La clientèle du Kréol West Indies se compose de Guadeloupéens et de touristes. Cet espace culturel représente un débouché important pour l’art caribéen contemporain, en particulier la peinture. On y trouve des oeuvres d’artistes locaux comme Jean-Marc Hunt, Félie-Line Lucol, Bénito, François Piquet, Yves Bercion, Catherine Plugiesi-Conti, Piaf, Yeswoo mais également d’artistes internationaux.“Des touristes de plusieurs nationalités s’arrêtent pour nous visiter. Certes, il y a des Américains mais on a tendance à oublier les Russes qui vivent aux États-Unis et qui viennent de plus en plus en Guadeloupe depuis l’ouverture des lignes de la Norwegian Airways. Ces visiteurs nous achètent aussi des toiles (…)”, déclare-t-il.

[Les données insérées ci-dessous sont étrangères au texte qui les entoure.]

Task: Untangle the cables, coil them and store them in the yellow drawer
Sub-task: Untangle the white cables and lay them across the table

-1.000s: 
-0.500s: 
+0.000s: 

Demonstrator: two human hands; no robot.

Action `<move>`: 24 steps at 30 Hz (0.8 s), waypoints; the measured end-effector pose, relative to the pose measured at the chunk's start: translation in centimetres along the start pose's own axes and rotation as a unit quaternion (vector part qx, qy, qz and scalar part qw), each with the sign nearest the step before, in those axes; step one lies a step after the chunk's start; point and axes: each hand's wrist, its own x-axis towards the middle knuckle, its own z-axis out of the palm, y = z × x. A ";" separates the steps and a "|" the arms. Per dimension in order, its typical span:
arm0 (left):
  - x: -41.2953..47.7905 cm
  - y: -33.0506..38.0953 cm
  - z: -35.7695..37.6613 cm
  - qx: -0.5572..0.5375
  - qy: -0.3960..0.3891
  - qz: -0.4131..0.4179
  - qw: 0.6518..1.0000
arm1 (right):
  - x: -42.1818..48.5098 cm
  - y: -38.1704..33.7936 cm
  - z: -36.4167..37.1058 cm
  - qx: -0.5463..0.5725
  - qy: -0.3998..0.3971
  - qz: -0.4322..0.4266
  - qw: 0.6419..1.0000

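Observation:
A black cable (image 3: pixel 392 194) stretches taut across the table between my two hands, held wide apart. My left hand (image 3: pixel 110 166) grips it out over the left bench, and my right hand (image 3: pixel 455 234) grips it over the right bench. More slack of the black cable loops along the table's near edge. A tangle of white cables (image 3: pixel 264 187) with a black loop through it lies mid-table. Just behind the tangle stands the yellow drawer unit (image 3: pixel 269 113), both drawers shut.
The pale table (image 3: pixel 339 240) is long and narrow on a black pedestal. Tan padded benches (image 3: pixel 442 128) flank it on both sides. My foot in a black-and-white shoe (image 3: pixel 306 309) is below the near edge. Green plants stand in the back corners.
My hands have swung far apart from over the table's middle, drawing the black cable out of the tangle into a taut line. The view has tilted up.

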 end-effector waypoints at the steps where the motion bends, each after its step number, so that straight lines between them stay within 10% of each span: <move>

L’art au service de l’humanitaire
En outre, la galerie-musée est impliquée dans plusieurs actions humanitaires. En effet, elle soutient “Terre d’Azur” qui intervient dans les pays d’Afrique de l’Ouest (Togo, Bénin, Sénégal etc.) d’où viennent d’ailleurs certains articles vendus dans la boutique et les recettes sont reversées à cette association humanitaire à vocation médicale. Elle a participé à “Mobilis pour Haïti” ainsi qu’à “Art for Irma and Maria”, cette opération qui a consisté à vendre des oeuvres d’art aux enchères sur le site Ebay et dans la galerie en faveur des sinistrés de ces deux ouragans dans les îles caribéennes, l’an dernier.
Aujourd’hui, Vincent Nicaudie partage son temps entre ses deux établissements. Il a enfin trouvé sa véritable voie professionnelle dans notre archipel. “Je n’ai jamais été aussi heureux. J’ai l’immense chance de vivre de ma passion pour les objets anciens et l’art contemporain. J’ai fait des études de droit et de management mais mes parents, notamment ma mère qui était professeur d’anglais, m’ont transmis cette passion pour la culture. Dans la vie, tout est lié”, dit-il.